Your goal: Repeat all the lines below exactly, but omit the pictures.

Available data:

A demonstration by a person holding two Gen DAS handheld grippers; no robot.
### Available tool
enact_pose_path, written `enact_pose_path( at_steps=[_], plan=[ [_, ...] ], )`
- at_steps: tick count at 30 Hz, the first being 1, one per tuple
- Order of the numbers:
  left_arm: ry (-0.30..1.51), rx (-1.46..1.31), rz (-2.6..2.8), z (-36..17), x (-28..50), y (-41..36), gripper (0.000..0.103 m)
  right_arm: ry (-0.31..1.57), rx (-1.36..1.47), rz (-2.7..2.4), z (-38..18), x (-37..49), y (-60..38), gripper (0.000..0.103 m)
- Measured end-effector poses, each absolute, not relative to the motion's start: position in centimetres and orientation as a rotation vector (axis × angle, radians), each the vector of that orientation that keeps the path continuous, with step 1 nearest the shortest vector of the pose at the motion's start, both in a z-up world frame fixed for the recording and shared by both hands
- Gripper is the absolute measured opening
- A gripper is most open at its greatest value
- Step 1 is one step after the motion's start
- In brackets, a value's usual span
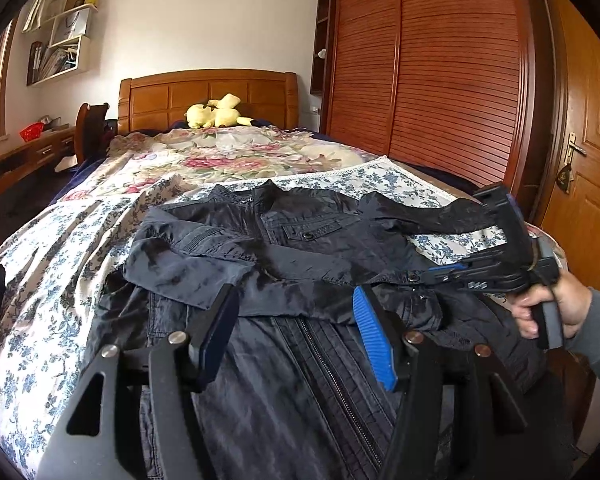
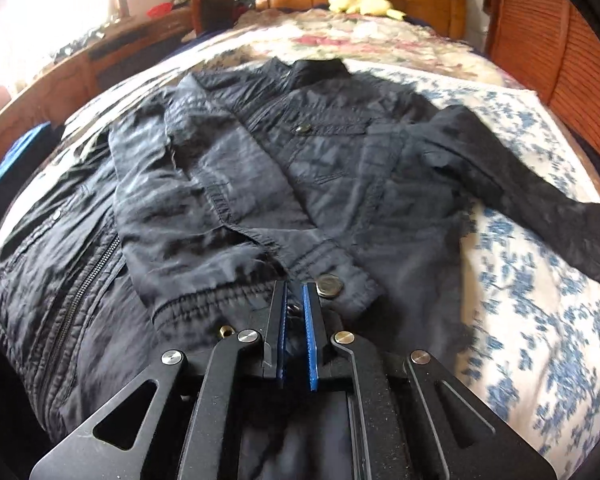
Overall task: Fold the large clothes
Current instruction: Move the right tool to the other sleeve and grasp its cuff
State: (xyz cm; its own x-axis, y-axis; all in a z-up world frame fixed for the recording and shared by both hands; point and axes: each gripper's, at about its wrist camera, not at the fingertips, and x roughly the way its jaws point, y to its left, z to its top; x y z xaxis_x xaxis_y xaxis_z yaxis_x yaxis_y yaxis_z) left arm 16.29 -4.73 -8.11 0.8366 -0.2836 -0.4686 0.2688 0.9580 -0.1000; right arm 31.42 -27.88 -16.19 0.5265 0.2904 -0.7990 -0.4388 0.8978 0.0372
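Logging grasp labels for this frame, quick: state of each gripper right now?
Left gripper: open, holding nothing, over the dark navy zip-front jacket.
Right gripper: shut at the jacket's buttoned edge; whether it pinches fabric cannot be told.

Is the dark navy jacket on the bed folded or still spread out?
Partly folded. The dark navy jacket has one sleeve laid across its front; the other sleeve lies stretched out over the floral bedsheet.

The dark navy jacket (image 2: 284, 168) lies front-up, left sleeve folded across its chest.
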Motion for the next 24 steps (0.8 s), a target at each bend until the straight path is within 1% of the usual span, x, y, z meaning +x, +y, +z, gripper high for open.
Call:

Response to this exercise:
A demonstration by a person holding two Gen DAS handheld grippers; no robot.
### Available tool
enact_pose_path, written `enact_pose_path( at_steps=[_], plan=[ [_, ...] ], )`
- at_steps: tick count at 30 Hz, the first being 1, one per tuple
- Order of the numbers:
  left_arm: ry (-0.30..1.51), rx (-1.46..1.31), rz (-2.6..2.8), z (-36..17), x (-28..50), y (-41..36), gripper (0.000..0.103 m)
  right_arm: ry (-0.31..1.57), rx (-1.36..1.47), rz (-2.7..2.4), z (-38..18), x (-37..49), y (-60..38), gripper (0.000..0.103 m)
- Measured end-effector poses, each absolute, not relative to the motion's start: position in centimetres and orientation as a rotation vector (axis × angle, radians), each the vector of that orientation that keeps the path continuous, with step 1 nearest the shortest vector of the pose at the motion's start, both in a z-up world frame fixed for the recording and shared by both hands
- Gripper is the absolute measured opening
- A gripper is most open at its greatest value
- Step 1 is one step after the motion's start
- In brackets, a value's usual span
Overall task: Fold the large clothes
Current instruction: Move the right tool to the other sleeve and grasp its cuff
State: (xyz cm; its own x-axis, y-axis; all in a z-up world frame fixed for the recording and shared by both hands; point and axes: each gripper's, at about its wrist camera, not at the fingertips, and x roughly the way its jaws point, y to its left, z to its top; x y z xaxis_x xaxis_y xaxis_z yaxis_x yaxis_y yaxis_z) left arm 16.29 -4.73 -8.11 0.8366 -0.2836 -0.4686 0.2688 0.9580 -0.1000; right arm 31.42 -27.88 -16.19 0.5265 0.2904 -0.7990 -0.4388 0.8978 0.0372
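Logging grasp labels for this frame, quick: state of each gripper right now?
Left gripper: open, holding nothing, over the dark navy zip-front jacket.
Right gripper: shut at the jacket's buttoned edge; whether it pinches fabric cannot be told.

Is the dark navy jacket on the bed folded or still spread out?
Partly folded. The dark navy jacket has one sleeve laid across its front; the other sleeve lies stretched out over the floral bedsheet.

The dark navy jacket (image 2: 284, 168) lies front-up, left sleeve folded across its chest.
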Motion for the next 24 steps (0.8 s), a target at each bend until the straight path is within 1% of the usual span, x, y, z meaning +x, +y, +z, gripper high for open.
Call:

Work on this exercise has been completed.